El cerebro de una persona con anorexia no reacciona o lo hace de forma diferente ante el hambre o apetito. Así lo señala un estudio de la Universidad de San Diego, EE. UU, en la revista Biological Psychiatry.

La anorexia es un trastorno alimentario en el cual el paciente se obsesiona con la delgadez y se somete a ayunos y ejercicios extenuantes para bajar de peso.

“Cuando la mayoría de personas tiene hambre, se ven motivadas a comer”, dijo en un comunicado de prensa Christina Wierenga, psicóloga y nutricionista de la Universidad de San Diego, quien lideró la investigación.

“En los anoréxicos no es así. Deseábamos identificar los mecanismos cerebrales que podrían contribuir a su capacidad de ignorar las recompensas, como el hambre”, añadió.

Personas con anorexia se obesionan con la delgadez, al punto de no comer para conseguir su objetivo. | ARCHIVO
Personas con anorexia se obesionan con la delgadez, al punto de no comer para conseguir su objetivo. | ARCHIVO

Para ello, tomaron en cuenta a un grupo de 100 mujeres, de las cuales la mitad no había sufrido anorexia y la otra mitad la sufría o la padeció en algún momento de su vida.

A todas se les sometió a escaneos cerebrales en diferentes momentos del día.

“Las mujeres con anorexia mostraban una respuesta más baja a la recompensa, incluso cuando tenían hambre. Es lo contrario que las mujeres sanas sin un trastorno de la alimentación, que mostraron una mayor sensibilidad a las recompensas cuando tenían hambre”, comentó Wierenga.

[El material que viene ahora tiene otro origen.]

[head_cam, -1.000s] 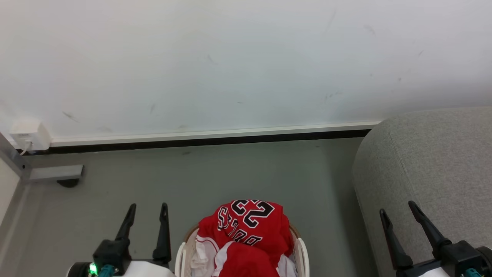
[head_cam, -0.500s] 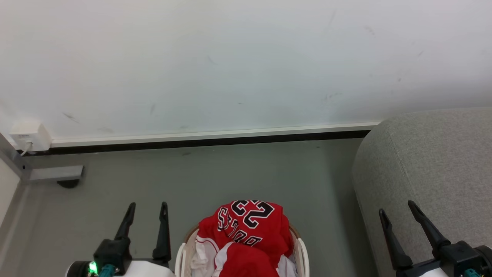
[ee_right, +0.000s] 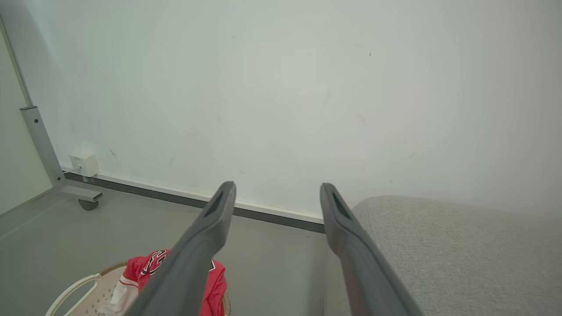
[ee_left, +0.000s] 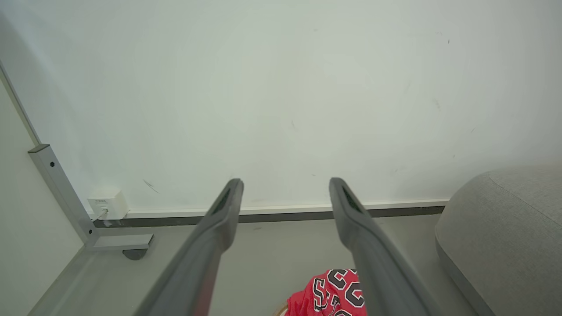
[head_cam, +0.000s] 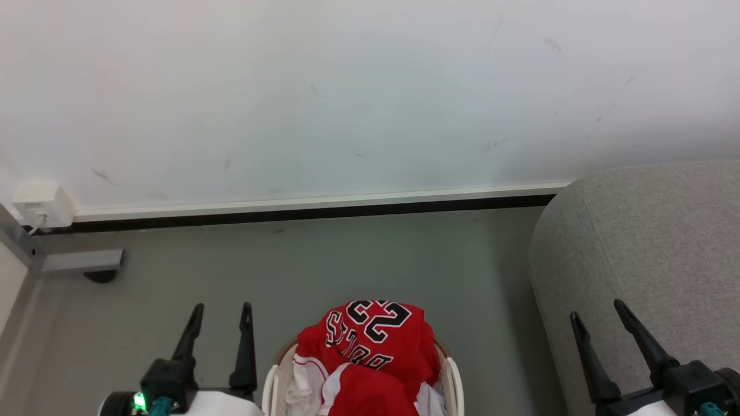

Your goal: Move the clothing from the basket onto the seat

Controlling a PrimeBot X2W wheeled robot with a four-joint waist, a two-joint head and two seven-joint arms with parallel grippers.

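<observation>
Almost nothing has changed over the last second. The head view has drifted a touch, which I read as the camera moving and not the things. My left gripper [head_cam: 223, 307] hangs just left of the basket [head_cam: 454, 375], fingers spread apart and empty. My right gripper [head_cam: 596, 310] sits over the near edge of the seat [head_cam: 653, 242], likewise spread with nothing between its fingers. The clothing [head_cam: 370, 341] lies heaped in the basket, a red jersey on top with its 23 showing, piled above the rim. The seat is bare where I can see it. So I judge the task not yet begun — no reach is under way, and the first pick from the top of the pile is mine to start.
</observation>
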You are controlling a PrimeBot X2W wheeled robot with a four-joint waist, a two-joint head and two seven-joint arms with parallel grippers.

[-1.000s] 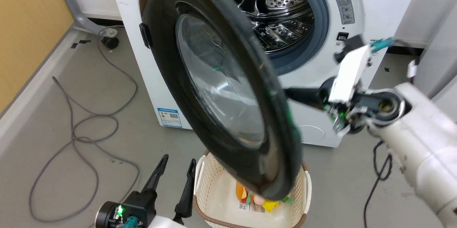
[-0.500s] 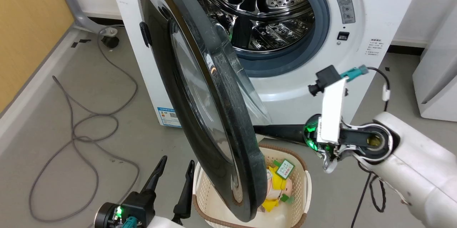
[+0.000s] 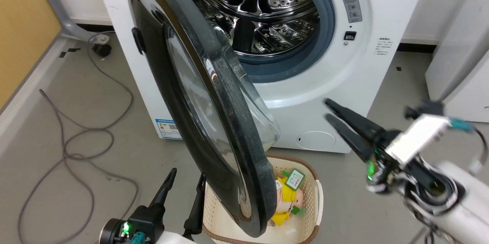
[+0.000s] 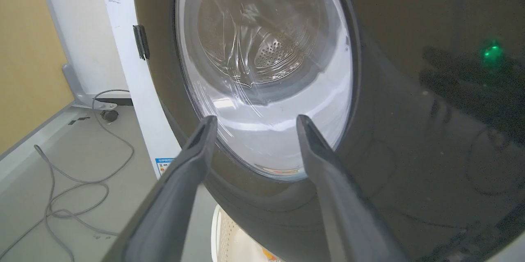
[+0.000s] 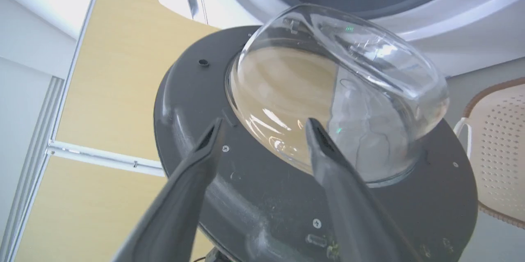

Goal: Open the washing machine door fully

Esto pone en evidencia las diferentes respuestas.

“Nuestro estudio sugiere que las diferencias en el circuito cerebral en los anoréxicos les hace menos sensibles a la recompensa y al impulso motivador del hambre. El hambre no les motiva a comer”, comentó en el comunicado Walter Kaye, uno de los investigadores.

Los científicos también observaron diferencias en áreas del cerebro importantes para el autocontrol, entre quienes se recuperaron de la anorexia. Esto significa que los paciente con anorexia podrían tener mayor autocontrol que quienes no sufren del trastorno.